An Update On: The Observed Incidence of Anaphylaxis in Patients Receiving Omalizumab in a Tertiary Allergy and Asthma Clinic in Canada

RATIONALE: In a post-marketing analysis last updated in July 2007, the FDA reported an estimated 0.2% of patients suffered treatment related anaphylaxis and rare incidence of serum sickness. To substantiate this rate, we assessed the occurrence of treatment related anaphylaxis and serum sickness in our large Canadian allergy and asthma tertiary clinic.

METHODS: We performed a retrospective chart review of our entire database of omalizumab administration in patients between 2005 and 2017.

RESULTS: The FDA defined treatment related anaphylaxis as the development of bronchospasm, hypotension, syncope, urticaria, chest tightness, generalized pruritus, and/or angioedema post injection. They reported 51% of anaphylactic incidents occurred between 0 – 60 minutes of injection, 8% occurred between 60 – 120 minutes of injection and 41% occurred more than 120 minutes of injection.
During our post market experience, between 2005 and 2017, our clinic administered 49,776 injections of omalizumab to 434 patients (147 males & 287 females) over the course of 1498 patient-years and no cases of anaphylaxis or serum sickness like symptoms were observed.

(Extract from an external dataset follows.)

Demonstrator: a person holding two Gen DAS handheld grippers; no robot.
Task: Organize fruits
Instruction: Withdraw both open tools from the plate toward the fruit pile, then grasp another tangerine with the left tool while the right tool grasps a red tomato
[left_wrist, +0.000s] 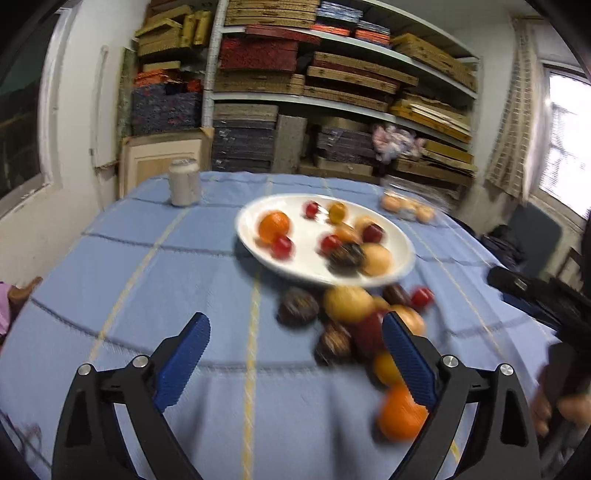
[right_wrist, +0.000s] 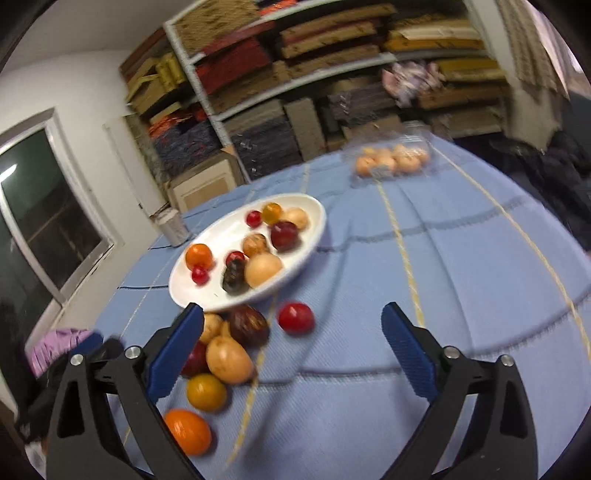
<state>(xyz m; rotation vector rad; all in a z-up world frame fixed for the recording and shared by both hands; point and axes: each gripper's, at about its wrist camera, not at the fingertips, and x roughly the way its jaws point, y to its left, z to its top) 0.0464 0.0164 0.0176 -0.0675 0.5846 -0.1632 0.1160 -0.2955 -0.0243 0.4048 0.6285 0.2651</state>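
Blue-clothed table (right_wrist: 461, 258), white plate (right_wrist: 207, 295), loose fruits (right_wrist: 229, 360), jar (left_wrist: 183, 182)

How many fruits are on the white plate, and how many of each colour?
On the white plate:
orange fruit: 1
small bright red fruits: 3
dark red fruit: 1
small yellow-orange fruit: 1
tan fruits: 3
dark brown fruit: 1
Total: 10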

CONCLUSIONS: Meticulous care is taken by our omalizumab administration clinic to ensure optimal safety based on the emphasized warnings of anaphylaxis and indicated warnings and precautions for serum sickness. Data collected in this analysis observed no cases of anaphylaxis or serum sickness like symptoms in the treatment of 434 patients who received a combined total of 49,776 injections of omalizumab. Thus, healthcare professionals should have more confidence in treating patients with omalizumab based on the rare occurrence of anaphylaxis and serum sickness.